Exercise details: Find the line with "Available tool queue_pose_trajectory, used" in the entries below, then reproduce it and every line after it down to and including the line with "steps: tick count", exactly.

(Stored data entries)
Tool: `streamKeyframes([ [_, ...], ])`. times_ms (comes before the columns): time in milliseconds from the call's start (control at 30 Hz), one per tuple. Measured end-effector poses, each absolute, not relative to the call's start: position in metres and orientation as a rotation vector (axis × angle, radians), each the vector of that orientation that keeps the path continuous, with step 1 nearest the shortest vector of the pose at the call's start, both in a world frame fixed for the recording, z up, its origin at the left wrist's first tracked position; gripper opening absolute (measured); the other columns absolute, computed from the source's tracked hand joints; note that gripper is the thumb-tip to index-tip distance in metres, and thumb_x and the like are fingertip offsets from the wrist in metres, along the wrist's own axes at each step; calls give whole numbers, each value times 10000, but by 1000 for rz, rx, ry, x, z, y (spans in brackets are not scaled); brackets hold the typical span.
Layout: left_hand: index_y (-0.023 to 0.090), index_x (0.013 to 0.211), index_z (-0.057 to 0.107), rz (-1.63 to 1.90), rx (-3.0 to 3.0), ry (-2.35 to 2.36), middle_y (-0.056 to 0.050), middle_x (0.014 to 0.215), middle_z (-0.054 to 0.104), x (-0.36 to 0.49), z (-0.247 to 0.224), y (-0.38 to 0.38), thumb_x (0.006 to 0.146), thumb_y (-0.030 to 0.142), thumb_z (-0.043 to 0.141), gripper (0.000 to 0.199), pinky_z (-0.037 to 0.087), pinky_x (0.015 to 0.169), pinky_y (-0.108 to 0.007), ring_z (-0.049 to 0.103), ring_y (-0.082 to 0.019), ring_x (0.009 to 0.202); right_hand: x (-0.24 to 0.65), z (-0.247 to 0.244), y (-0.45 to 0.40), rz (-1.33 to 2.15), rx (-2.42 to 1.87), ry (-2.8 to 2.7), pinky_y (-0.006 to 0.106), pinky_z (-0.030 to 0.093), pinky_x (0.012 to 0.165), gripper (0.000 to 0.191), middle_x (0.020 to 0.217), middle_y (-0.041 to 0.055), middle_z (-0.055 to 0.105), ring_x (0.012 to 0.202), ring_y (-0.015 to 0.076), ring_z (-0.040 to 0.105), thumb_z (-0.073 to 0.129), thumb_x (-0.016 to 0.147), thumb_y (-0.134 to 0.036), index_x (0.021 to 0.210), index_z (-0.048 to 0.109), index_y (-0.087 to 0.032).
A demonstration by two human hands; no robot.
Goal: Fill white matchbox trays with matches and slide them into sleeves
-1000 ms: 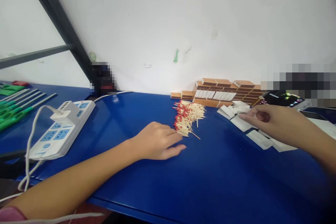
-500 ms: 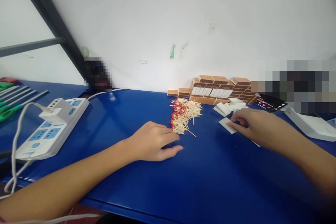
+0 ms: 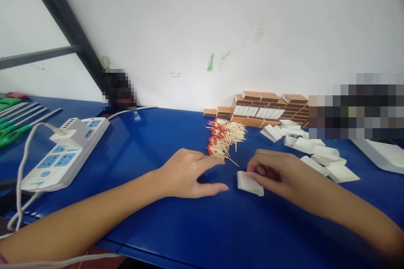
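Note:
My right hand [image 3: 274, 172] pinches a small white matchbox tray [image 3: 248, 184] just above or on the blue table, right of centre. My left hand [image 3: 192, 173] rests with thumb and fingers apart, holding nothing, its fingertips close to the near end of the match pile. That pile of loose matches [image 3: 225, 136] has most of its red heads toward the left. More white matchbox trays [image 3: 304, 145] lie scattered beyond and to the right of my right hand. Behind the matches, brown matchboxes [image 3: 268, 96] are stacked against the wall, with a row of white ends showing.
A white power strip [image 3: 66, 155] with a plugged-in adapter and cable lies on the left of the blue table [image 3: 176, 227]. Green-handled tools [image 3: 15, 128] are at far left. A white object [image 3: 378, 153] sits at far right beside a blurred-out area.
My right hand has moved left and nearer with a tray from the scattered group, uncovering other trays. My left hand has spread its thumb and fingers wider.

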State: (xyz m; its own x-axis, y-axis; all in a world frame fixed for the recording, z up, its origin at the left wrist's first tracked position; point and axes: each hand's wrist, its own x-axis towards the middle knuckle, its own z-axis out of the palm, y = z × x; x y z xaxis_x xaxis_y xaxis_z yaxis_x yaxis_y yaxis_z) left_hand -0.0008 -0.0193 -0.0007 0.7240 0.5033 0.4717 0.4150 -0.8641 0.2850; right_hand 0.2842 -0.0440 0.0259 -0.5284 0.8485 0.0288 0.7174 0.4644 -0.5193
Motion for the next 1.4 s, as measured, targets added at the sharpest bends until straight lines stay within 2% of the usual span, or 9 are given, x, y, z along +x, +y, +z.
streamKeyframes([
  [200,186,1153,695,798,2722,672,31,732,706,5,-4,-26,817,610,756,544,452,587,-274,661,-145,622,253,16,-55,628,-1207,-2386,253,397,578,178,770,-10,581,640,118,517,555,1022,-284,897,668,-227],
  [333,190,1080,708,718,2738,700,24,731,702,7,-5,-29,824,567,754,458,449,596,-290,657,-159,627,260,10,-43,483,-1289,-2245,273,408,594,198,760,-6,597,633,129,517,563,1024,-348,938,699,-234],
  [467,203,1012,710,641,2752,729,33,699,684,5,-4,-28,828,499,752,351,440,603,-289,642,-159,615,268,4,-30,401,-1452,-2182,286,404,570,206,762,-4,598,609,136,507,667,950,-433,933,701,-231],
  [667,213,1003,708,520,2754,810,29,684,669,5,-3,-24,824,511,735,348,416,599,-286,633,-168,606,267,-5,-23,403,-1475,-2279,290,417,608,150,795,14,623,670,152,550,595,974,-300,863,659,-222],
  [767,221,1001,709,501,2757,895,31,651,641,5,-3,-21,847,553,717,366,375,578,-287,626,-173,603,270,0,-25,367,-1517,-2238,292,407,586,169,773,14,615,640,152,537,581,990,-321,873,648,-220],
  [900,232,1025,713,511,2717,944,44,628,610,4,-3,-18,876,588,701,387,339,560,-271,600,-152,583,262,13,-42,541,-1419,-2188,280,421,582,193,779,11,619,646,147,542,562,1014,-355,899,643,-224],
  [1067,209,959,722,531,2697,888,38,618,599,3,-3,-18,852,552,726,360,351,559,-261,581,-144,570,243,17,-56,650,-1265,-2291,270,415,609,121,849,11,632,696,137,550,566,1005,-264,913,631,-220],
  [1167,201,939,724,556,2694,769,43,607,593,2,-1,-18,830,513,749,332,362,559,-256,568,-130,553,239,13,-44,563,-1310,-2208,276,401,603,112,771,-10,601,650,133,520,602,989,-268,895,634,-217],
  [1400,200,904,729,585,2702,712,44,622,609,-2,1,-15,827,494,753,305,371,551,-254,556,-113,544,229,-1,-18,266,-1329,-2263,287,384,616,225,853,13,615,702,150,537,747,913,-364,862,600,-201],
])
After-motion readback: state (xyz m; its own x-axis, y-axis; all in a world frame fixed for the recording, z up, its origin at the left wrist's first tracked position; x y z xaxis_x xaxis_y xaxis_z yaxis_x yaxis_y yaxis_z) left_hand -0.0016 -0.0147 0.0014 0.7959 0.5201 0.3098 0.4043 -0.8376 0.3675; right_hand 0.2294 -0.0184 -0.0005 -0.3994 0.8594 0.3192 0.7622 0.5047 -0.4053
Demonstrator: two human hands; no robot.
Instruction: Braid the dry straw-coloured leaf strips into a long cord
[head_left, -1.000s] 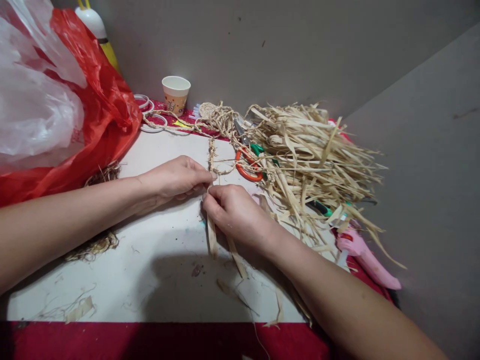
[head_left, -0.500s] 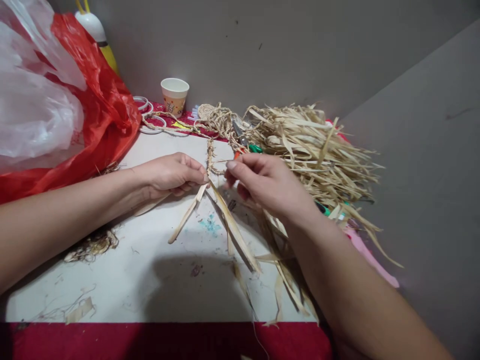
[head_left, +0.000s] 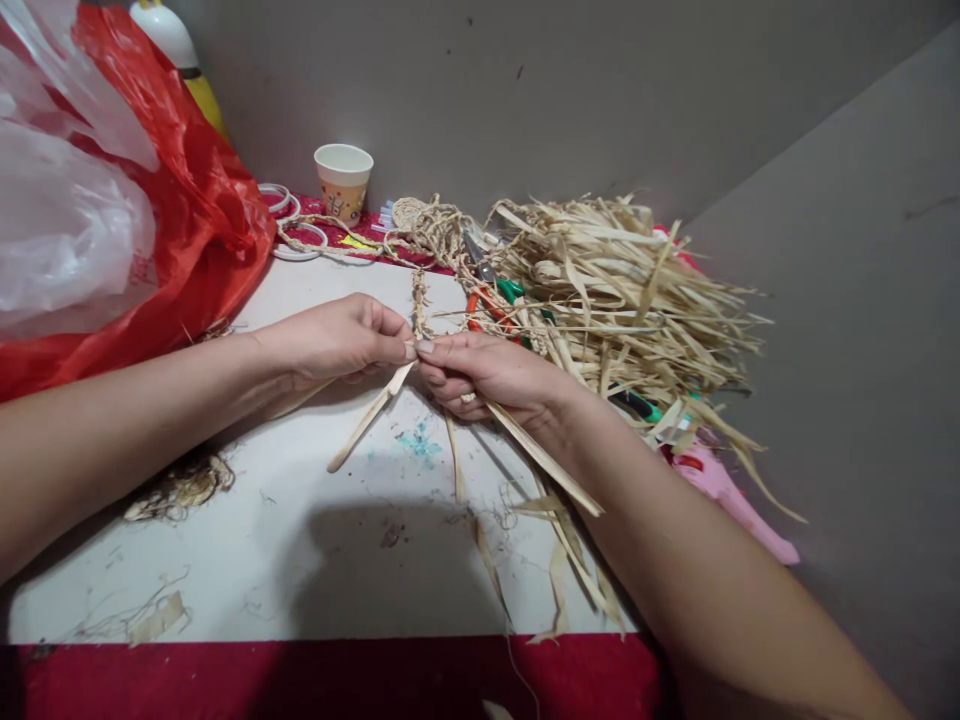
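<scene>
A narrow braid (head_left: 420, 300) of dry, straw-coloured plant strips lies upright in view on the white board (head_left: 352, 560). At its lower end my left hand (head_left: 360, 342) pinches it between thumb and fingers. One loose strip (head_left: 371, 418) hangs down to the left from there. My right hand (head_left: 480, 375) meets the left at the same spot, its thumb and fingers closed on a longer strip (head_left: 544, 458) that trails out below the palm to the right. The fingers cover the point where the strips join.
A heap of dry strips (head_left: 622, 285) lies at the right, with red-handled scissors (head_left: 474, 310) and a pink tool (head_left: 731, 500) beside it. Behind stand a paper cup (head_left: 343, 182) and coiled cord (head_left: 435, 230). A red plastic bag (head_left: 217, 240) fills the left.
My right hand has come down and left to the braid's lower end and closed on the longer strip, which now swings further right. My left hand keeps its pinch.
</scene>
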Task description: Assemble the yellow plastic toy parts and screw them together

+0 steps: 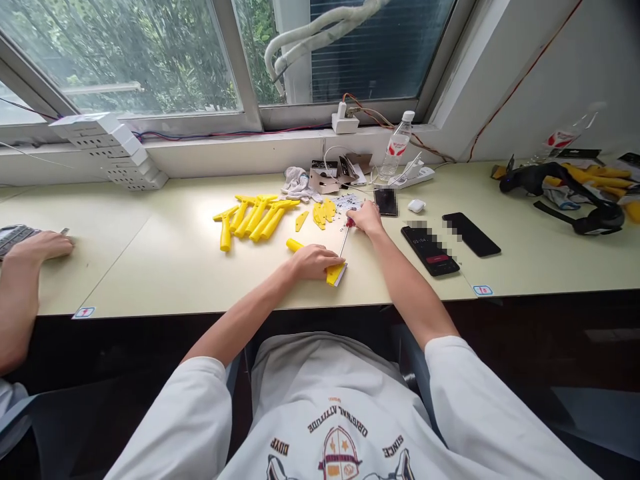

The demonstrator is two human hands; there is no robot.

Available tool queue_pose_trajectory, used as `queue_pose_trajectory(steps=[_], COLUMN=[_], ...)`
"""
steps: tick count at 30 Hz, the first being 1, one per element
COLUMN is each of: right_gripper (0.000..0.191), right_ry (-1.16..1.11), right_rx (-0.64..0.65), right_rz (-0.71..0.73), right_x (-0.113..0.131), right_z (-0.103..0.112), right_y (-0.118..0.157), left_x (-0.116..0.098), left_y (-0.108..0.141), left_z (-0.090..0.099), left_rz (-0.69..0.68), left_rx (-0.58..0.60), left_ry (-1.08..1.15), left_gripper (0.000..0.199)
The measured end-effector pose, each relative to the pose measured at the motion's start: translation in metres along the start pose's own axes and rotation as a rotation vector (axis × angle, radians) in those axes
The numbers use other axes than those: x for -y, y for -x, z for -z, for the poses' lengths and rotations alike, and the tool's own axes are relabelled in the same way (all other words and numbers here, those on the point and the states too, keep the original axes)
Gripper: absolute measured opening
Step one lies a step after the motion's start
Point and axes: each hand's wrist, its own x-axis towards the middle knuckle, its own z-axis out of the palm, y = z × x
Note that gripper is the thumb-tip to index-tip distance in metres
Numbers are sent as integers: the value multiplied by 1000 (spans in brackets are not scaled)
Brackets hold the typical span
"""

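one head-worn view looked forward and down from above the white printed t-shirt point(335, 407), facing the long pale-yellow table point(165, 267) and metal-framed sliding window point(247, 60).

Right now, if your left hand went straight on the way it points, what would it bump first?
Probably the red-handled screwdriver: its shaft stands just past the fingertips of the left hand, though depth is unclear.

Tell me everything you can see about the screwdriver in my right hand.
The red-handled screwdriver has a long, slim, straight shaft that looks like metal. Your right hand grips the handle, hiding most of it. It stands tilted, handle up and farther from you, its lower end reaching the wide end of the yellow, plastic-looking scraper-like tool under your left hand. The tip's shape is too small to tell.
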Motion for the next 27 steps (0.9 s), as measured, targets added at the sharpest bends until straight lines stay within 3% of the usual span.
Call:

The answer:
Available tool queue_pose_trajectory, used as `queue_pose_trajectory(steps=[_], COLUMN=[_], ...)`
"""
steps: tick count at 30 Hz, the first being 1, one per element

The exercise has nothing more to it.